CARICOM has a duty to support its member states in times of crisis. The restoration of parliamentary democracy in Haiti is vital for the country’s long-term stability and prosperity. It is also in the bloc’s interest to ensure that Haiti is a stable and prosperous member.
CARICOM intervention in Haiti should take the form of diplomatic and economic support. We should take this important step even as we grapple with economic issues of our own. When is the right time to end the nightmare of roving gangs, rampant illness and food insecurity that could descend into famine? CARICOM must have an answer that addresses what the United Nations High Commissioner for Human Rights Volker Türk describes as a “desperate need to tackle the root causes of inequality and violence” which “have crippled the country’s development for decades”. 
Such a Marshall Plan, aided by CARICOM’s well-established partnerships with donors and partners, would include providing aid, as well as working with the international community to help stabilize the country. Additionally, CARICOM can play a key role in mediating negotiations between Haiti’s political factions and encouraging dialogue between the political parties, insofar as such credible entities exist.
No doubt CARICOM’s intervention must be respectful of Haiti’s sovereignty and must be carried out in close consultation with the Haitian people, not factions and tribes. Job number one should be to support the restoration of parliamentary democracy in Haiti, not to impose a solution from outside.
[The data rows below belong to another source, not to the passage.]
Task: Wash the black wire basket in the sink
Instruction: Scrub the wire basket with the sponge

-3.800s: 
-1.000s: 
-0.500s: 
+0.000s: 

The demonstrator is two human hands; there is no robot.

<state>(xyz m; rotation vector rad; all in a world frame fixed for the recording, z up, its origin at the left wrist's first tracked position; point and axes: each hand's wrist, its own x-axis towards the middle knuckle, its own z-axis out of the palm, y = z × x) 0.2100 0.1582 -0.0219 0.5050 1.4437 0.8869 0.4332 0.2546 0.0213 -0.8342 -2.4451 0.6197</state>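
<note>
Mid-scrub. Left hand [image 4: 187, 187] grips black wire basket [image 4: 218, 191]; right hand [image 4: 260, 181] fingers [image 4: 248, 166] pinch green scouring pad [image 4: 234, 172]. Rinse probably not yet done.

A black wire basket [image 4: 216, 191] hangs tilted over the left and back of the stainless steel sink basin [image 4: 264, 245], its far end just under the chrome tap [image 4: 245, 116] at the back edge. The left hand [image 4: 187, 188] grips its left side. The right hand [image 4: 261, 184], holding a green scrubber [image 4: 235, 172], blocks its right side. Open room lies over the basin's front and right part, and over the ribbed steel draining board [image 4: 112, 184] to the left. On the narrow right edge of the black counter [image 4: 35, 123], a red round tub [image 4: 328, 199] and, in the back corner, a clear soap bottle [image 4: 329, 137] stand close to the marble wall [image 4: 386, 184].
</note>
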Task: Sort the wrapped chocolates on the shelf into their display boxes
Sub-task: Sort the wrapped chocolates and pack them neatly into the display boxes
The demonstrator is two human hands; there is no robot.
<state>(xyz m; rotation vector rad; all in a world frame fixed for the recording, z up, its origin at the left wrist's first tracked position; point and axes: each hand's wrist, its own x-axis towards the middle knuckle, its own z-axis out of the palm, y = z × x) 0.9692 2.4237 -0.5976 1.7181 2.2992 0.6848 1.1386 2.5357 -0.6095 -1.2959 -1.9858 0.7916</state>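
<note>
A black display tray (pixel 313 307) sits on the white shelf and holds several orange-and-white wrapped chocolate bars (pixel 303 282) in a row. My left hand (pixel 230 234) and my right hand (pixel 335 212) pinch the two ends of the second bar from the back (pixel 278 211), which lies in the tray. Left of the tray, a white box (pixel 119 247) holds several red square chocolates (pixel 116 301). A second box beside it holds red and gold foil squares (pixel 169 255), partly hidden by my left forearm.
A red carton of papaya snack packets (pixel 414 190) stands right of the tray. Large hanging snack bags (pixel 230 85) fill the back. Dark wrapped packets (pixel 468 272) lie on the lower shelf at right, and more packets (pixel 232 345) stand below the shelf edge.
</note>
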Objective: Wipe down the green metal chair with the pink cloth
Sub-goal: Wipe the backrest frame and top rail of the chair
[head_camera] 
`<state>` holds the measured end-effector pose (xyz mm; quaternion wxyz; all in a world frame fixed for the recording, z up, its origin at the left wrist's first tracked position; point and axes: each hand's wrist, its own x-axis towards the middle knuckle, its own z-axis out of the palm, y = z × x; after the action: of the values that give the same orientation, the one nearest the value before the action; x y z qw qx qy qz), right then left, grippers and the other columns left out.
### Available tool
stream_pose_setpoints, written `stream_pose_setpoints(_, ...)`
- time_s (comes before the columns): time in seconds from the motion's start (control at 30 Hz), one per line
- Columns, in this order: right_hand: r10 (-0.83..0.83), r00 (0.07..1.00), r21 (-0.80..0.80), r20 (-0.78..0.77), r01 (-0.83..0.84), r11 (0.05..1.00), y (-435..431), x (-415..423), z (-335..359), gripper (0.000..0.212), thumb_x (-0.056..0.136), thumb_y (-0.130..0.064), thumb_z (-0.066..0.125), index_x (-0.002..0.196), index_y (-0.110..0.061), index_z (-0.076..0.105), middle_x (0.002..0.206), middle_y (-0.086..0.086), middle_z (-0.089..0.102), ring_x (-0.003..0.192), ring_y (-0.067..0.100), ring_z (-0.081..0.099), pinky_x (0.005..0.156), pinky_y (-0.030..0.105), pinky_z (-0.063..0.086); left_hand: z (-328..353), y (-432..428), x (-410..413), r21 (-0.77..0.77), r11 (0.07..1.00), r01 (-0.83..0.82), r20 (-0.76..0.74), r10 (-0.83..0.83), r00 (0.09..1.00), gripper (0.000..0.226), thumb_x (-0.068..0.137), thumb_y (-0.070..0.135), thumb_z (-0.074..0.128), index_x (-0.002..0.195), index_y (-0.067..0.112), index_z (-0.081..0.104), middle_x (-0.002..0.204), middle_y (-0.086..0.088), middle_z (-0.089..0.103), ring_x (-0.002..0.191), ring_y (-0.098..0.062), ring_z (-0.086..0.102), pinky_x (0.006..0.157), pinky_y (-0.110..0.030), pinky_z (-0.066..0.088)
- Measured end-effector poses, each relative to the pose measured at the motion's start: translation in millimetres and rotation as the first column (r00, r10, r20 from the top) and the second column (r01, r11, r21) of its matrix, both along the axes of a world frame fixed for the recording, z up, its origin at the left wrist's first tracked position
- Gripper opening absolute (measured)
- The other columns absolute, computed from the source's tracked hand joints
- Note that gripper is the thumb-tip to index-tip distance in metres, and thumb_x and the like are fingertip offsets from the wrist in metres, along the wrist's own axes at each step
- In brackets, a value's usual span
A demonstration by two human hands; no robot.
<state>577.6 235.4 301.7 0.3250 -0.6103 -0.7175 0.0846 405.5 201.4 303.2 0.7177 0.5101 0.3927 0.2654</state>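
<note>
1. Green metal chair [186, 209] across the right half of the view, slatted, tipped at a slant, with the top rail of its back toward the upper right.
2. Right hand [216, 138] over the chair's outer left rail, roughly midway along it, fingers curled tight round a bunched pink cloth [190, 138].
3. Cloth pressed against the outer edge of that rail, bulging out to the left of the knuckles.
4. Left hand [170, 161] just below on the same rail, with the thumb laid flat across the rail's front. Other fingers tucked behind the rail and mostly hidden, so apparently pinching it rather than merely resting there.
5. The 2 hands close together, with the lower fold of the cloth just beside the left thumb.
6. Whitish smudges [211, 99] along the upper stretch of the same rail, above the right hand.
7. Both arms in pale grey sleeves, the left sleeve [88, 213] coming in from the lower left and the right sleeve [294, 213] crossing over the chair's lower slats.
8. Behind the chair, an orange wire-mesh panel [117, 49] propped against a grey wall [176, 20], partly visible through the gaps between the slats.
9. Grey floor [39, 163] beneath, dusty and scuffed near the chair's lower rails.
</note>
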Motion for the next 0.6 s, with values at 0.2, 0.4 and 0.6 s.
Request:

But going beyond elective politics, true to its postwar namesake, a Marshall Plan from CARICOM would steer significant economic aid and investment to Haiti with the goal of stimulating economic growth and development. A consortium of agencies could fund infrastructure projects, such as roads, ports, and power plants, invest in education and healthcare, and reinforce sustainable agriculture.
CARICOM member states, in co-ordination with the international community, should provide the financial resources for this plan. Additionally, CARICOM should work closely with the Haitian government to ensure that the aid is used effectively and transparently to benefit the Haitian people.
Such a Marshall Plan would not only help improve the lives of 11 million Haitian people, but it would also be in CARICOM’s foreign policy interest. It is axiomatic that stable and prosperous Haiti would be less likely to experience mass migration and would be better able to contribute to the region’s economic growth. Refugees from Haiti’s misery will not only flock to North and South America.
A Marshall Plan for Haitian development should not be seen as a one-time solution, but rather as a long-term commitment to support Haiti’s sustainable development. This plan should also be inclusive, addressing the specific needs of women, children, and marginalised communities.
The fundamental rights and freedoms of the Haitian people are not bargaining chips in a zero-sum political game. These are non-negotiable elements of a working parliamentary democracy but also contribute to the provision of food and nutrition security, adequate housing and the security of persons and property. 
It is CARICOM’s essential mission to unseal the political vacuum of the last three years and help Haiti reach its manifest destiny of freedom, equality and brotherhood among the nations of the Caribbean Community. It should be Barbados’ solemn duty to form it.